In fact, a borrower who takes a mortgage holiday is up to 20 percent more likely to close their account in the future - a sign they are having to re-finance, re-structure, or even sell up.
And the longer the holiday lasts, the higher the chance of future problems.
“An analysis of deferrals over time shows the longer an account is in deferral, the more likely they are to have lower financial resilience when they exit the deferral programme.
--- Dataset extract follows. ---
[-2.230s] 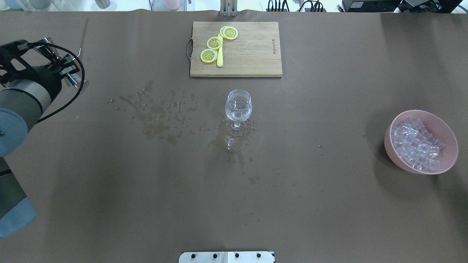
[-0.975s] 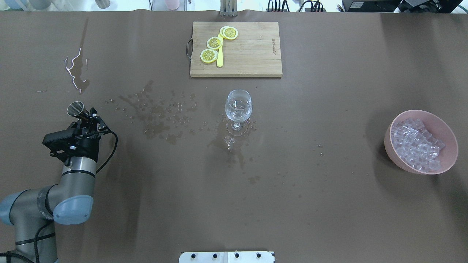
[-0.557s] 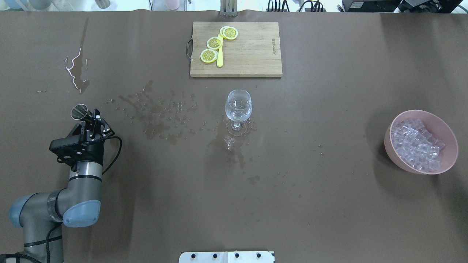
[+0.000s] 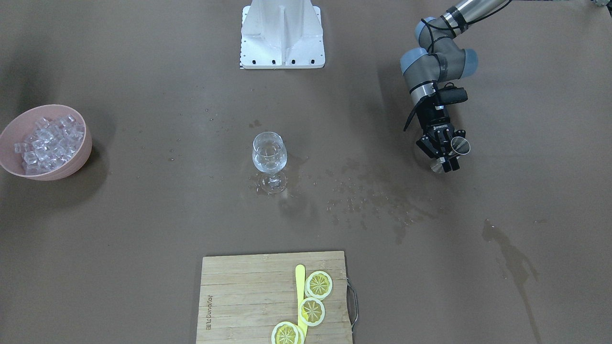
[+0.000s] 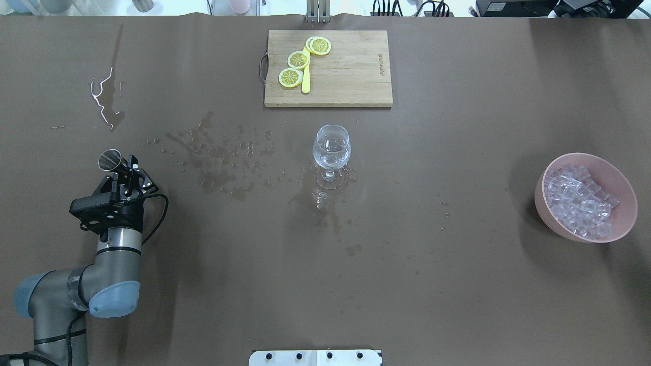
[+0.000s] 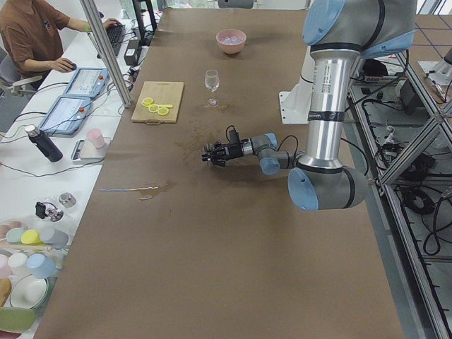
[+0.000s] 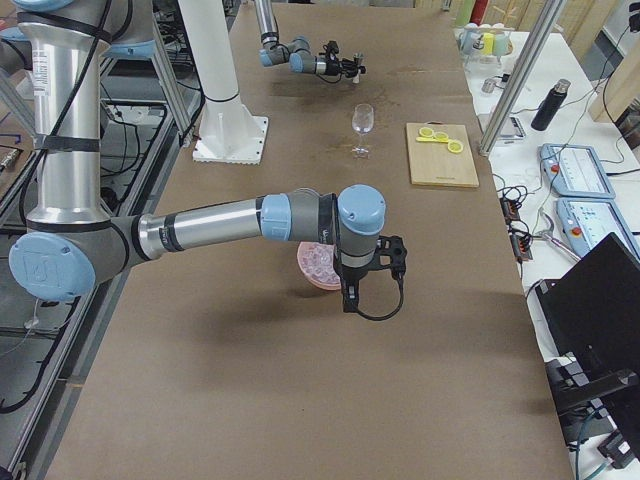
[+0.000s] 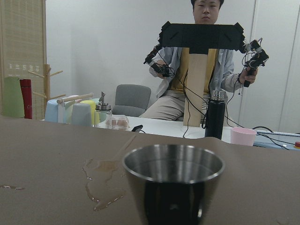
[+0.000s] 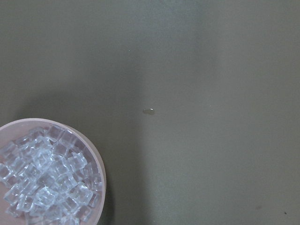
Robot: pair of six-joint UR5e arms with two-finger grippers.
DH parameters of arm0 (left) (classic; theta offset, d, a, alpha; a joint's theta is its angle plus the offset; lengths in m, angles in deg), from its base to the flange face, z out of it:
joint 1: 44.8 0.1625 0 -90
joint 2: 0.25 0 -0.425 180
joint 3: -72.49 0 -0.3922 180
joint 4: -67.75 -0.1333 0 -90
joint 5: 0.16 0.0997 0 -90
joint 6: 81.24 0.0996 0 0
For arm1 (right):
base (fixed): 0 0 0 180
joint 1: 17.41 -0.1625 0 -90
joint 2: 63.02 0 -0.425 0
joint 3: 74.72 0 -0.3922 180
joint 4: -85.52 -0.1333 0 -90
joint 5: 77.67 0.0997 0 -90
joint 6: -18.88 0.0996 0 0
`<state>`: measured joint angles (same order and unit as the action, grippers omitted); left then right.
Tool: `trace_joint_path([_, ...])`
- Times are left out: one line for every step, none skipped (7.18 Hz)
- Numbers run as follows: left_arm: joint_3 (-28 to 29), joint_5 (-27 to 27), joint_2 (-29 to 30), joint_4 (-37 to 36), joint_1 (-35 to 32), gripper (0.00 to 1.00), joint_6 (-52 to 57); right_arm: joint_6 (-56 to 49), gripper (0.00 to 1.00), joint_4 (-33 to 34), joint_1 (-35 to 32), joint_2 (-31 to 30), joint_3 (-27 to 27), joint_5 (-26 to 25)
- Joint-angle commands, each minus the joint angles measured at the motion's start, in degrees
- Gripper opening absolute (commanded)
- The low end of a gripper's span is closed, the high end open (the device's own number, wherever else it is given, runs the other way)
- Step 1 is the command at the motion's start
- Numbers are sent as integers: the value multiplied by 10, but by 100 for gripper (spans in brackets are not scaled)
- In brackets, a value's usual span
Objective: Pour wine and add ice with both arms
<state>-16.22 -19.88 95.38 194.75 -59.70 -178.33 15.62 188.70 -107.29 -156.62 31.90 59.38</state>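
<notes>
My left gripper is shut on a steel cup and holds it upright, low over the table's left side; the cup also shows in the front view and fills the left wrist view. A wine glass with a little clear liquid stands mid-table. The ice is heaped in a pink bowl at the right, also in the right wrist view. My right gripper shows only in the right side view, above the bowl; I cannot tell if it is open.
A wooden cutting board with lemon slices and a yellow knife lies at the back. Spilled drops spread between cup and glass, and a wet streak lies at the back left. The white stand base is at the near edge.
The left arm swung in from the back left with the cup, leaving a wet streak there, then drifted slightly right and nearer. Glass and bowl have not moved.
</notes>
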Motion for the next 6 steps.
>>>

That is, they are more likely to get into arrears on their payments.”
Banks will need to work closely with the final group exiting deferral this month, Luffman says.
“They are likely to need the most support from their lender.”
Meanwhile he warns the “credit delinquency cycle” (the number of people missing two or more mortgage payments) runs behind the economic cycle.
People can often continue, though with difficulty, meeting their monthly mortgage payments for one or even two years after losing their job, their business, or getting sick, before getting into arrears.
This means it might be further down the track before people impacted by the Covid-induced downturn in, say, hospitality or tourism, start turning up in the credit delinquency figures.
Still, it could have been much worse, Luffman says.
“There are definitely pockets of stress, but in the context of low numbers.”